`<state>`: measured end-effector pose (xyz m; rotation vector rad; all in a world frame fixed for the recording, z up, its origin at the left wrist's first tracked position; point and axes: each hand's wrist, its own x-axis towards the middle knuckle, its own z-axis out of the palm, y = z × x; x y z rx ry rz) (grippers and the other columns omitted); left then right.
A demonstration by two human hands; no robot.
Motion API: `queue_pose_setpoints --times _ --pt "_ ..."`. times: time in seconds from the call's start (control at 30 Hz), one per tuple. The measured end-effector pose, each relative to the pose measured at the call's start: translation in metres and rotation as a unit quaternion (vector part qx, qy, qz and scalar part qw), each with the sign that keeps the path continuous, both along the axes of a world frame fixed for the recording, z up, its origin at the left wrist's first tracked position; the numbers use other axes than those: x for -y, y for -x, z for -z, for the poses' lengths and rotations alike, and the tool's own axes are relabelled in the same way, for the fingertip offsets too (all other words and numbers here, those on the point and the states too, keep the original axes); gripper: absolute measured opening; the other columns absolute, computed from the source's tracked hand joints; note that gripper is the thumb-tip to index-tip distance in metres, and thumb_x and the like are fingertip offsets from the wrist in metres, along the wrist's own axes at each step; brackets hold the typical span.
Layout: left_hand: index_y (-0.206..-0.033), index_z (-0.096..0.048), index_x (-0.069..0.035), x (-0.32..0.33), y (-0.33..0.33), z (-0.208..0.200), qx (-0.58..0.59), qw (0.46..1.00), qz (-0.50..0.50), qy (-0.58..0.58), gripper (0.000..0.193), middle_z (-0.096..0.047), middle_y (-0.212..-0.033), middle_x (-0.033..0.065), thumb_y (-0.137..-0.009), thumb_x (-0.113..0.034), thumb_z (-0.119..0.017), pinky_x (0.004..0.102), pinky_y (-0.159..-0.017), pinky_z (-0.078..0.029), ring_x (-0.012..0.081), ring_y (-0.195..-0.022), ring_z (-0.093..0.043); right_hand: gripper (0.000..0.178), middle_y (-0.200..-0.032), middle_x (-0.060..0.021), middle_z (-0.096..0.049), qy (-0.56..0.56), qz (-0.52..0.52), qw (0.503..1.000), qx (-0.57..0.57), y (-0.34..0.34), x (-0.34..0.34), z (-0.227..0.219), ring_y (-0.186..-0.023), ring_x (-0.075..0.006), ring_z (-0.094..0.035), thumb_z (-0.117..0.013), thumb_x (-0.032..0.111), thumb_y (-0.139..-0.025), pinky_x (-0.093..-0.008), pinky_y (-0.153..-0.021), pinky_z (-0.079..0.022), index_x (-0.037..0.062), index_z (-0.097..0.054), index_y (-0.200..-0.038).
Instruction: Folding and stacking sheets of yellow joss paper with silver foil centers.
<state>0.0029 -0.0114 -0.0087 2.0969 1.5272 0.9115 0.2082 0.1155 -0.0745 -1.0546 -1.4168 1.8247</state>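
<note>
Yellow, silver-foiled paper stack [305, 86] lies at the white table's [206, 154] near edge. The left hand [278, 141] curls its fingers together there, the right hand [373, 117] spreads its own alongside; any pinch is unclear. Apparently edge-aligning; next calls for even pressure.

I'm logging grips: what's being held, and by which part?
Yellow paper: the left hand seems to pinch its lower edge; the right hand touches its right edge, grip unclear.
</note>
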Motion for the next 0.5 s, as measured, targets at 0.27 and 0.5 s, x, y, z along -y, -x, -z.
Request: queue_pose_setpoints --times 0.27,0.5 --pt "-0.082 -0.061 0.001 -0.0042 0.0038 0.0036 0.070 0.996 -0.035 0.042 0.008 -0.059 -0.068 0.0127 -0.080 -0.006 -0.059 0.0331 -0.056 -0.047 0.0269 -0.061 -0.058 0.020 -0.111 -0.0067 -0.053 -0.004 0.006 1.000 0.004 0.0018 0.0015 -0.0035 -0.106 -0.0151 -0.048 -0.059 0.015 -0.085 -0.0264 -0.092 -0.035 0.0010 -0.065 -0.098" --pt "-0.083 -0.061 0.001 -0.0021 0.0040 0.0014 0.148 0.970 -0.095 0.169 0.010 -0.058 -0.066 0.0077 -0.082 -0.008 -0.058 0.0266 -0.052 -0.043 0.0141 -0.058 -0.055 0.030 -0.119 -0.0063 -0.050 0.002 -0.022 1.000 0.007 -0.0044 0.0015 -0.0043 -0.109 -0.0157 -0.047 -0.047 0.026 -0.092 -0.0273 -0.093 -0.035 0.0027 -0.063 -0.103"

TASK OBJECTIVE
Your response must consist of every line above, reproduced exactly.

FINISHED TASK
`<state>`: measured end-effector pose (xyz m; rotation vector rad; all in a world frame fixed for the recording, z up, its origin at the left wrist's first tracked position; point and axes: each hand's wrist, its own x-axis towards the middle knuckle, its own z-axis out of the palm, y = z × x; x y z rx ry rz) (grippers and the other columns omitted); left then right.
A demonstration by two human hands; no robot.
Motion API: `queue_pose_setpoints --times _ --pt "_ ..."`. times: time in seconds from the call's start (control at 30 Hz), one per tuple. The measured end-effector pose, each relative to the pose measured at the call's start: translation in metres and rotation as a unit quaternion (vector part qx, qy, qz and scalar part qw), each with the sign that keeps the path continuous, both along the axes of a world frame fixed for the recording, z up, its origin at the left wrist's first tracked position; the numbers use other axes than those: x for -y, y for -x, z for -z, for the poses' lengths and rotations alike, and the tool's own axes are relabelled in the same way, for the fingertip offsets too (all other words and numbers here, those on the point and the states too, keep the original axes); gripper: absolute measured opening; the other columns absolute, computed from the source's tracked hand joints; note that gripper is the thumb-tip to index-tip distance in metres, and thumb_x and the like are fingertip offsets from the wrist in metres, along the wrist's own axes at each step; brackets hold the typical span.
Layout: left_hand: index_y (-0.206..-0.033), index_z (-0.096..0.048), index_x (-0.069..0.035), x (-0.32..0.33), y (-0.33..0.33), z (-0.208..0.200), qx (-0.58..0.59), qw (0.46..1.00), qz (-0.50..0.50), qy (-0.58..0.58), gripper (0.000..0.193), middle_z (-0.096..0.047), middle_y (-0.212..-0.033), middle_x (-0.033..0.065), thumb_y (-0.137..-0.009), thumb_x (-0.113..0.034), thumb_z (-0.119..0.017), pinky_x (0.004..0.102), pinky_y (-0.159..-0.017), pinky_z (-0.078..0.029), ring_x (-0.012..0.081), ring_y (-0.195..-0.022), ring_z (-0.093..0.043); right_hand: gripper (0.000..0.178), middle_y (-0.200..-0.032), middle_x (-0.060..0.021), middle_z (-0.096..0.049), qy (-0.56..0.56), qz (-0.52..0.52), qw (0.503..1.000), qx (-0.57..0.57), y (-0.34..0.34), x (-0.34..0.34), z (-0.227..0.219), ring_y (-0.186..-0.023), ring_x (-0.075..0.006), ring_z (-0.094..0.035), thumb_z (-0.117..0.013), thumb_x (-0.032..0.111), thumb_y (-0.139..-0.025), pinky_x (-0.093..-0.008), pinky_y (-0.153..-0.021), pinky_z (-0.079..0.022), index_x (-0.037..0.062), index_z (-0.097..0.054), index_y (-0.200..-0.038).
Instruction: Folding and stacking sheets of yellow joss paper with silver foil centers.
<state>0.0029 -0.0114 -0.0087 2.0969 1.5272 0.9115 0.2082 0.1155 -0.0745 -1.0546 -1.4168 1.8247</state>
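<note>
Yellow, silver-foiled paper stack [305, 86] lies at the white table's [206, 154] near edge. The left hand [278, 141] curls its fingers together there, the right hand [373, 117] spreads its own alongside; any pinch is unclear. Apparently edge-aligning; next calls for even pressure.

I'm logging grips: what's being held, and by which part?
Yellow paper: the left hand seems to pinch its lower edge; the right hand touches its right edge, grip unclear.
</note>
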Motion for the next 0.5 s, as measured, targets at 0.27 and 0.5 s, x, y, z along -y, -x, -z.
Request: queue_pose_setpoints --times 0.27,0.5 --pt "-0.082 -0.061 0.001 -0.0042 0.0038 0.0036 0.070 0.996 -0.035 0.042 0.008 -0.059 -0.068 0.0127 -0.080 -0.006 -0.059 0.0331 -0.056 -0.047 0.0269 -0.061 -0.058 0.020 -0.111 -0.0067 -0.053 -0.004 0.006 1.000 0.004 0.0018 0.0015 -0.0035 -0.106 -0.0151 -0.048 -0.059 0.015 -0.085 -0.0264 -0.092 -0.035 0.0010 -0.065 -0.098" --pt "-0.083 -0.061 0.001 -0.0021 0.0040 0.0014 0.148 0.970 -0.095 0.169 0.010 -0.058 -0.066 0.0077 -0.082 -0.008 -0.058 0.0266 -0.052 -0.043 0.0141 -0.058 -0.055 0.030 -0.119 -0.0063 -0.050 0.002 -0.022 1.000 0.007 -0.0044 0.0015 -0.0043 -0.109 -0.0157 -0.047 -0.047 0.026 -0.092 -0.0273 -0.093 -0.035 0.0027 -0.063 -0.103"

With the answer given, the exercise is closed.